NEW YORK, June 15, 2010 - Imtiaz Gul, author of The Most Dangerous Place: Pakistan's Lawless Frontier, said Pakistan is now "dealing with the second generation of the Jihadis," in Pakistan's Federally Administered Tribal Areas (FATA), a group of small administrative units in the northwest.
Gul, a leading authority on the region, made the comments at Asia Society New York during a panel discussion with Bernard Schwartz Fellow Hassan Abbas and moderator Jeff Laurenti, Senior Fellow and Director of Foreign Policy Programs at The Century Foundation.
Gul recounted a story when he asked some locals in the area whether or not terrorists were living next door. They responded, "We don't know any terrorists, we only know the Afghan Mujahedeen who have been fighting in Afghanistan who stay here and take shelter."
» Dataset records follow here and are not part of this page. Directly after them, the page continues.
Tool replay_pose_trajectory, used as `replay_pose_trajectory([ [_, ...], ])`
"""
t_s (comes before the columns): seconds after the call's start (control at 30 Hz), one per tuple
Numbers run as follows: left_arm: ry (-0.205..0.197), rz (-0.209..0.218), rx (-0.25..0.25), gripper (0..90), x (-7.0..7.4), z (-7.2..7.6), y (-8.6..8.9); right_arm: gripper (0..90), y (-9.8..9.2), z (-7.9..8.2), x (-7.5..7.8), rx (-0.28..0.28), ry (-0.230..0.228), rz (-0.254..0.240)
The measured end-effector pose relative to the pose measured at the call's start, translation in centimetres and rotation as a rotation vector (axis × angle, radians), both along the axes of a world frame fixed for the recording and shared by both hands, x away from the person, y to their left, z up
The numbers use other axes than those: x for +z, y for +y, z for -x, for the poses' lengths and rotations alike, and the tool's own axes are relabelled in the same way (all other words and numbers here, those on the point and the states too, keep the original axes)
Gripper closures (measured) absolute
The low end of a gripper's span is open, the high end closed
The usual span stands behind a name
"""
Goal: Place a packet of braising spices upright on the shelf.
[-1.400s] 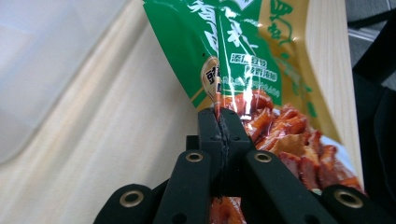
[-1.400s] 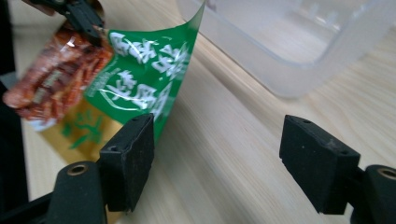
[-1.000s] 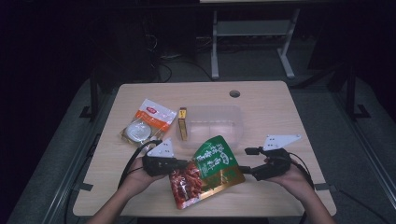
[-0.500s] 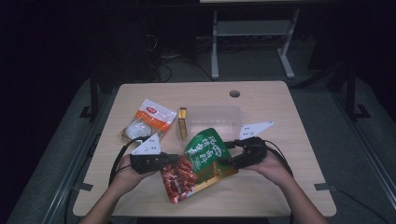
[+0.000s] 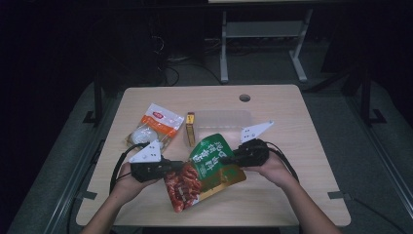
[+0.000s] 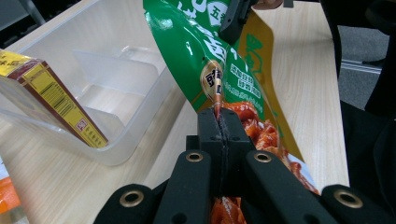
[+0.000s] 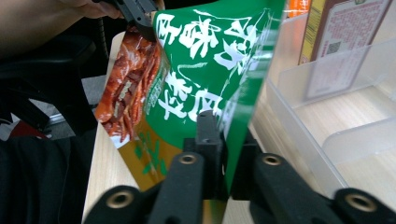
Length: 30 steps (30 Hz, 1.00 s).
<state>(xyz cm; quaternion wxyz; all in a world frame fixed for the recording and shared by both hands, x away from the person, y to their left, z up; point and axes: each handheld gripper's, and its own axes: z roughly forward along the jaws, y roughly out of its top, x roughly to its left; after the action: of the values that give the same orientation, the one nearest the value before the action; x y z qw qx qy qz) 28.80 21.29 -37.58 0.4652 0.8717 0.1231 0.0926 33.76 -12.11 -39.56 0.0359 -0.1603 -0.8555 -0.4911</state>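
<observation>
Jaws of the right gripper (image 5: pixel 233 158) have just closed on the green snack pouch (image 5: pixel 207 171), joining the left gripper's (image 5: pixel 178 167) pinch, over a wooden table (image 5: pixel 302 131) in a dark room.

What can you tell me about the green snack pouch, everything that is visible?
The green snack pouch is a glossy foil bag, green with white characters, a gold band and a red food picture at one end. It is lifted and tilted beside the clear plastic bin. The left claw and the right claw each pinch an edge.
</observation>
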Motion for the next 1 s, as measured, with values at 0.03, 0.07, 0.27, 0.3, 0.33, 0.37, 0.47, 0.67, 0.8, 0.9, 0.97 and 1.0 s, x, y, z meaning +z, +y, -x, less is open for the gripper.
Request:
replay_pose_trajectory([
  [0.03,-0.001,0.004,-0.002,89.6,-0.1,0.1,-0.1,89.2,0.0,0.0,0.0,0.001,-0.009,0.0],
  [0.07,-0.007,0.003,-0.007,89.5,-0.1,0.0,-0.1,89.7,0.0,0.1,0.0,0.004,-0.014,0.002],
  [0.27,-0.008,0.007,-0.014,87.6,-0.6,0.2,-0.2,90.0,-0.4,0.1,0.1,0.012,-0.022,0.0],
  [0.3,-0.003,0.006,-0.018,87.0,-0.7,0.2,-0.3,90.0,-0.5,0.1,0.2,0.016,-0.019,-0.003],
  [0.33,-0.003,0.004,-0.021,86.6,-0.7,0.2,-0.3,90.0,-0.6,0.1,0.3,0.017,-0.019,-0.006],
  [0.37,-0.003,0.005,-0.022,86.3,-0.8,0.2,-0.4,90.0,-0.6,0.1,0.3,0.022,-0.018,-0.009],
  [0.47,0.005,0.004,-0.02,83.1,-0.9,0.2,-0.4,90.0,-0.8,0.0,0.6,0.025,-0.031,-0.019],
  [0.67,0.045,0.041,0.0,69.0,-1.1,-0.3,0.1,90.0,-1.2,0.2,1.2,0.034,-0.033,-0.035],
  [0.8,0.056,0.078,0.027,53.2,-0.8,-0.4,1.1,90.0,-1.3,0.5,1.6,0.045,-0.045,-0.04],
  [0.9,0.05,0.079,0.056,44.1,-0.7,-0.4,1.8,90.0,-1.4,0.8,2.1,0.053,-0.055,-0.061],
  [0.97,0.048,0.075,0.081,39.2,-0.7,-0.4,2.3,90.0,-1.5,0.9,2.6,0.058,-0.065,-0.078],
  [1.0,0.049,0.076,0.09,36.8,-0.7,-0.5,2.5,90.0,-1.6,1.0,2.8,0.058,-0.07,-0.081],
])
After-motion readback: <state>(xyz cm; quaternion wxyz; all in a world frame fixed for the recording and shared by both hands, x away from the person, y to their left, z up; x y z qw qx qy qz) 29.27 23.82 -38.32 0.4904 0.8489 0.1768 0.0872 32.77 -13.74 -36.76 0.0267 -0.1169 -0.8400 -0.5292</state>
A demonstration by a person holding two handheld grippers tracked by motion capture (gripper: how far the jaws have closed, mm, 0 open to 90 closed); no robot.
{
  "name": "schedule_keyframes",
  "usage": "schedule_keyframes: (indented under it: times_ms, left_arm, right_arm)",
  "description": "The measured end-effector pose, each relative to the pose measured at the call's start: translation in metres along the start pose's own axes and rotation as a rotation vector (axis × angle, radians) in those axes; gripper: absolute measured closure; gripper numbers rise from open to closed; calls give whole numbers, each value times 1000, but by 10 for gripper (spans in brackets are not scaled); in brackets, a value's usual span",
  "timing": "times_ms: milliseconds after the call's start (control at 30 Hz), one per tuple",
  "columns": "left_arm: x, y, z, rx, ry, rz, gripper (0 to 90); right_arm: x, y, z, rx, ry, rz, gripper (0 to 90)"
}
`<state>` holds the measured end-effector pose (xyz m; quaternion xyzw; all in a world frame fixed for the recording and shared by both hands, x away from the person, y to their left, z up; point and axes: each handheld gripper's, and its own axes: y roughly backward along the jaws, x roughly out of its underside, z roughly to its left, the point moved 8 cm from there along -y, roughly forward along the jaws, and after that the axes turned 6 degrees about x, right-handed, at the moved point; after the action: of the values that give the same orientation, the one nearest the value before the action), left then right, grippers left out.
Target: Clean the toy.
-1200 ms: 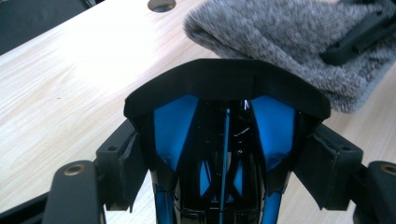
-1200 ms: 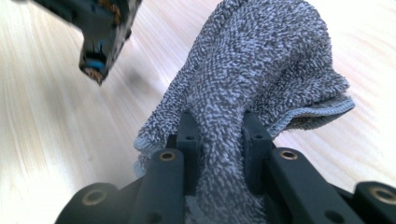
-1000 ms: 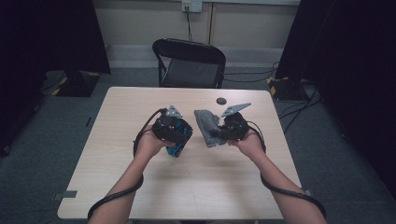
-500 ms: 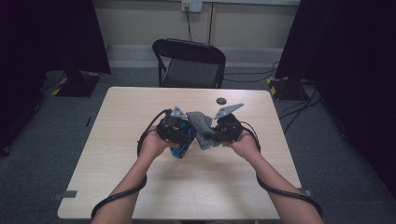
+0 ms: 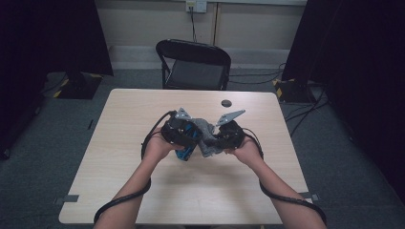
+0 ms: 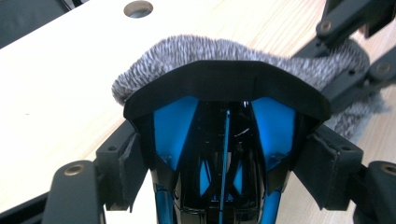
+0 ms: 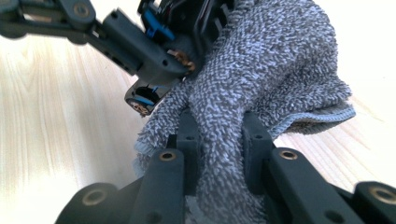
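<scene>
My left gripper point(image 5: 180, 132) is shut on a black-and-blue plastic object point(image 6: 224, 140), with one pad pressing on each of its sides. My left gripper point(image 6: 226, 163) looks along the object's curved black front edge. A grey terry cloth point(image 6: 224, 49) lies against that edge from the far side. My right gripper point(image 7: 219, 144) is shut on a fold of the grey cloth point(image 7: 275, 65), which drapes over the object. In the high view both grippers meet over the middle of the table, my right gripper point(image 5: 229, 136) pressing the cloth point(image 5: 206, 140) against the blue object point(image 5: 184, 151).
The light wooden table point(image 5: 143, 191) holds a small dark round disc point(image 5: 226, 103) near its far edge. A black folding chair point(image 5: 196, 64) stands behind the table. Cables trail from both grippers along the forearms.
The right gripper has carried the cloth leftward until it rests against the object in the left gripper. The left hand has stayed where it was.
</scene>
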<state>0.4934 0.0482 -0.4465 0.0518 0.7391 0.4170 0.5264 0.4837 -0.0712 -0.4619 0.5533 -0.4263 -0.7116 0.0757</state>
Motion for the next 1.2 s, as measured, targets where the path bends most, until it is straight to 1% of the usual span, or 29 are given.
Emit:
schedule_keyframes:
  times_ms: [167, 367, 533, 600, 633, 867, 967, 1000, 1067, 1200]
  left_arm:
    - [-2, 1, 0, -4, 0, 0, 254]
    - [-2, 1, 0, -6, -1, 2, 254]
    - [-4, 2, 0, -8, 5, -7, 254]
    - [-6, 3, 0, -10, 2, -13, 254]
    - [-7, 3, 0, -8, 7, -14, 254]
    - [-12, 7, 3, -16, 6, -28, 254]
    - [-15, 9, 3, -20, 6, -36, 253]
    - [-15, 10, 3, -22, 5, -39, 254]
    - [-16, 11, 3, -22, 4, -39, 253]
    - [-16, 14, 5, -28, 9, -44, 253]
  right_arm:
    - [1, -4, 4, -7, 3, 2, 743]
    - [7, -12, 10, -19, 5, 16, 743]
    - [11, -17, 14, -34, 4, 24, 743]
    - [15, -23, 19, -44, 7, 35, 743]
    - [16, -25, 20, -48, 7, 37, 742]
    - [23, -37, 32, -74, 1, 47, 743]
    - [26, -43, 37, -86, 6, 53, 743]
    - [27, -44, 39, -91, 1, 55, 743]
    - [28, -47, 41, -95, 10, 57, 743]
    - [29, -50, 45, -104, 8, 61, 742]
In recent years, there have been questions about the extent to which the Pakistani military is working to stop terrorism in the volatile border region. Abbas, a former Pakistani policeman, noted, "The last six to seven months have seen unprecedented violence."
Abbas said despite extensive foreign aid from the United States to Pakistan, the local police have few resources. Gul agreed: "If there was an efficient, effective police force in the Northwest Frontier Region, things would have been different."
The panelists said the resistance that Pakistani forces and coalition troops now face in the region is one that they themselves created. During the Cold War, the United States aided the Mujahedeen who were fighting against the Soviets in neighboring Afghanistan. That strategy is coming back to haunt them.
"The genesis of the current crisis lies in what we did," said Gul. "I wish that those mistakes would not be repeated again, and I hope that the US treats Pakistan as a partner, and not as a project."